Problem statement:
Only the lines from the opening of the material through the one containing "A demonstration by" should be reproduced, each exactly as it stands.

Data listing:
= Beginning of Section =
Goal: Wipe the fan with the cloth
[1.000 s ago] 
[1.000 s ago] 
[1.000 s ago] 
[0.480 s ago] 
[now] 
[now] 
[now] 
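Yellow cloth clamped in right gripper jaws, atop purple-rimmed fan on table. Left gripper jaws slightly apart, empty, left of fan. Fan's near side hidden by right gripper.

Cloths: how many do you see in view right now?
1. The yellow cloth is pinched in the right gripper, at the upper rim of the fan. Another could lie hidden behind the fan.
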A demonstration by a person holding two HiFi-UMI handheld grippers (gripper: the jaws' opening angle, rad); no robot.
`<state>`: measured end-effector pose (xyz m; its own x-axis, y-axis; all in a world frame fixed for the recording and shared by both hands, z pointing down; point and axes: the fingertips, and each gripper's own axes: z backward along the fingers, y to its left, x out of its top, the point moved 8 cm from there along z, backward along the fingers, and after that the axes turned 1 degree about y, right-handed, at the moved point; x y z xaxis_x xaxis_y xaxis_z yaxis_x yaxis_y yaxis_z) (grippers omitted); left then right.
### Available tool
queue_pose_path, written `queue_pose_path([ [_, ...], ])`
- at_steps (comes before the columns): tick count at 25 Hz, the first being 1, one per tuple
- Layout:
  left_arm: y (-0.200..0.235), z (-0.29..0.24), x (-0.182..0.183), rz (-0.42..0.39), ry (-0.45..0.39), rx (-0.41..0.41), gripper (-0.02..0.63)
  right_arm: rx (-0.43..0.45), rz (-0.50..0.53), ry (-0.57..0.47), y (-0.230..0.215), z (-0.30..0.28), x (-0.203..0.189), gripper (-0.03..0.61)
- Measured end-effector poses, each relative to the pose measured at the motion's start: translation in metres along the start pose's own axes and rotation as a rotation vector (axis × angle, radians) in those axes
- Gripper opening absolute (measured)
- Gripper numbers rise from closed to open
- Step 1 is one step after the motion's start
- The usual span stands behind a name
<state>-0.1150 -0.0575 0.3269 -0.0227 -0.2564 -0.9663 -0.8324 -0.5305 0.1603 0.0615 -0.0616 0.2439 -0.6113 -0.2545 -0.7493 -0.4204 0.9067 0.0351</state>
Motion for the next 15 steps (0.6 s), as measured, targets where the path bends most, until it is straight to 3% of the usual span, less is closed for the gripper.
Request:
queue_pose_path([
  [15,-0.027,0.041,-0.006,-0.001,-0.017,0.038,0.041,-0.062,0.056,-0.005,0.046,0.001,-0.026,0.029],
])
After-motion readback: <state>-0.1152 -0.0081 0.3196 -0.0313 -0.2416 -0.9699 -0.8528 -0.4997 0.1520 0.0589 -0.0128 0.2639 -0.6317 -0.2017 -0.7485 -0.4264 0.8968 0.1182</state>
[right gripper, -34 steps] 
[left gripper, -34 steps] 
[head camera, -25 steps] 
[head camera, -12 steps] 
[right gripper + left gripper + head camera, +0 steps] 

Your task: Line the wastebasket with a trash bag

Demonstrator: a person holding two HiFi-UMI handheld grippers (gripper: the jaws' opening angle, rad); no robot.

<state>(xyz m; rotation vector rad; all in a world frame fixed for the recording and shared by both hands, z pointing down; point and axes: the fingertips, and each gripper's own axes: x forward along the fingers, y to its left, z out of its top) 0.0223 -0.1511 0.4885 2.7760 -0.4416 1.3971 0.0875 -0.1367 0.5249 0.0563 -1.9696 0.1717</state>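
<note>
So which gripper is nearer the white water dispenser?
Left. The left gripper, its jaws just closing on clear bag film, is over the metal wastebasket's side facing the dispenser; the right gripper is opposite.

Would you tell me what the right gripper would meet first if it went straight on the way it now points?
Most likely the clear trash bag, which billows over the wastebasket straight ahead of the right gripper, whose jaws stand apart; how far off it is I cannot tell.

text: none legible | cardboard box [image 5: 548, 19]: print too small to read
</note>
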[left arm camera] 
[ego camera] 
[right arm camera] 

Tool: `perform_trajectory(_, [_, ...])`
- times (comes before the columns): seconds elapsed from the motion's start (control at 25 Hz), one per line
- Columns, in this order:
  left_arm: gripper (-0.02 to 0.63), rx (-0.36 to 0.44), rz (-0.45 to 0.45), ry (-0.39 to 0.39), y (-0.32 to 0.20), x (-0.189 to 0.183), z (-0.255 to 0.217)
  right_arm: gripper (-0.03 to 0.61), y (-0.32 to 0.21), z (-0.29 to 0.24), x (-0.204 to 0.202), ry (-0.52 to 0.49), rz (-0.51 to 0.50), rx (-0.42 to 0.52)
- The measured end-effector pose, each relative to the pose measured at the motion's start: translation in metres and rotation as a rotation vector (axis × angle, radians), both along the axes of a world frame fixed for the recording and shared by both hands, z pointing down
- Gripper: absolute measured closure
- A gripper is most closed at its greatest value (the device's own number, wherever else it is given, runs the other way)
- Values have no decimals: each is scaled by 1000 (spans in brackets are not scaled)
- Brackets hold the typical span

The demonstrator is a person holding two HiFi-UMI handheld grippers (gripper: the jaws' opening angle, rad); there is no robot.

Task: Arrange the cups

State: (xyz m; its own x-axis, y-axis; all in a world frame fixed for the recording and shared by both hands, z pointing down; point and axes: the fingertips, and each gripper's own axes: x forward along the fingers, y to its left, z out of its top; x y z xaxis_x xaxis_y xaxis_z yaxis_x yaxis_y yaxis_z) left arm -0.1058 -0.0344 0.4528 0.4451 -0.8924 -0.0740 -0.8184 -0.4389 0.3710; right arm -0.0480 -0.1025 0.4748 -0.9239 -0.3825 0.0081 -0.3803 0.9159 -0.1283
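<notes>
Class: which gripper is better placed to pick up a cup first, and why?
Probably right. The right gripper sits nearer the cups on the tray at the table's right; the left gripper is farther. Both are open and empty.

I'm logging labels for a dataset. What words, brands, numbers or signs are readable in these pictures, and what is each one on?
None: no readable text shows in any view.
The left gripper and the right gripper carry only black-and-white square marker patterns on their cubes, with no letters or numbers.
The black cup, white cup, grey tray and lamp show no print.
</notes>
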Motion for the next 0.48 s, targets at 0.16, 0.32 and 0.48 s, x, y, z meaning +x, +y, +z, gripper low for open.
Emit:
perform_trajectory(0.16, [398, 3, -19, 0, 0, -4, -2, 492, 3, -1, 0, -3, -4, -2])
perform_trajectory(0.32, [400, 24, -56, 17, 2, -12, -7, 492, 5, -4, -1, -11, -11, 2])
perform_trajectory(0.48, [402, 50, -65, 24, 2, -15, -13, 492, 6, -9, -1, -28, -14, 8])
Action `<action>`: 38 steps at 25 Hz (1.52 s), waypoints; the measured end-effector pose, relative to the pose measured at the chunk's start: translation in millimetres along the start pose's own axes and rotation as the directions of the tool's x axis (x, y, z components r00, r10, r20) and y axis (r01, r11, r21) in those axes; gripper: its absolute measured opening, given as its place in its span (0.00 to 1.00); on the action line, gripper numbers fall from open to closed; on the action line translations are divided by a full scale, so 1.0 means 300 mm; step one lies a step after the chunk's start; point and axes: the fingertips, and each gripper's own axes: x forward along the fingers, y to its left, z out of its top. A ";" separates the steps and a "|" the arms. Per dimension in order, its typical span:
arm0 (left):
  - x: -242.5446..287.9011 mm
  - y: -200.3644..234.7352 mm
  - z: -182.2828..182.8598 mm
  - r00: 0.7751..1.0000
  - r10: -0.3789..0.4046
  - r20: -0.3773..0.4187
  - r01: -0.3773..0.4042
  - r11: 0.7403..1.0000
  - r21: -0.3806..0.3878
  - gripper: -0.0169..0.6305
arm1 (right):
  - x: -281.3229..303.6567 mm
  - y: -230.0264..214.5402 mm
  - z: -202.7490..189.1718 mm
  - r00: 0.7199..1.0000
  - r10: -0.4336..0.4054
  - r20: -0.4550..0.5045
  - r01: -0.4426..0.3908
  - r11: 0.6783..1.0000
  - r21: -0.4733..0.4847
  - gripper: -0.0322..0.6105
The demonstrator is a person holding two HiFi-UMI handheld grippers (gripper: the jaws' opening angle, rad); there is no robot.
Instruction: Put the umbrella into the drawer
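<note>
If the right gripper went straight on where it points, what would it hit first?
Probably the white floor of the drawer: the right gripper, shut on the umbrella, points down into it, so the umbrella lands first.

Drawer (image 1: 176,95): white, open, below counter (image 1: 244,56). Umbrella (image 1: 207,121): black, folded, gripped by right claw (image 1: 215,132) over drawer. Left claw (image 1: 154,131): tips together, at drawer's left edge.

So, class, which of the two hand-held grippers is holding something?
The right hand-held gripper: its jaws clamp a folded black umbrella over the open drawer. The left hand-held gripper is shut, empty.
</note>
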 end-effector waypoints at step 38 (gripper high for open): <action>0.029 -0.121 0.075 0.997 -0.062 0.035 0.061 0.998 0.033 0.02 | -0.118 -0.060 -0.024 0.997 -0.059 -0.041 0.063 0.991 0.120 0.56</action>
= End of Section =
Answer to the problem:
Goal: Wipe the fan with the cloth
[1.000 s ago] 
[1.000 s ago] 
[1.000 s ago] 
[0.480 s ago] 
[now] 
[now] 
[now] 
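Yellow cloth clamped in right gripper jaws, atop purple-rimmed fan on table. Left gripper jaws slightly apart, empty, left of fan. Fan's near side hidden by right gripper.

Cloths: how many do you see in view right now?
1. The yellow cloth is pinched in the right gripper, at the upper rim of the fan. Another could lie hidden behind the fan.
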A demonstration by a person holding two HiFi-UMI handheld grippers (gripper: the jaws' opening angle, rad); no robot.

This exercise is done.